How to complete this task =
Would you write out all of the data exactly as it appears below?

(Beginning of Information shown)

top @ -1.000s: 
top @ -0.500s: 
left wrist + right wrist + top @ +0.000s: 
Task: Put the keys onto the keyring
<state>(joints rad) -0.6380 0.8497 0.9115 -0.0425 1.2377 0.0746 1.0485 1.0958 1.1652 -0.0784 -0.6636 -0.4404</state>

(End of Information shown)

Answer =
top @ -1.000s: 
top @ -0.500s: 
left wrist + right wrist + top @ +0.000s: 
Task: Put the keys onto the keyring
<state>(joints rad) -0.6380 0.8497 0.9115 -0.0425 1.2377 0.0746 1.0485 1.0958 1.1652 -0.0784 -0.6636 -0.4404</state>

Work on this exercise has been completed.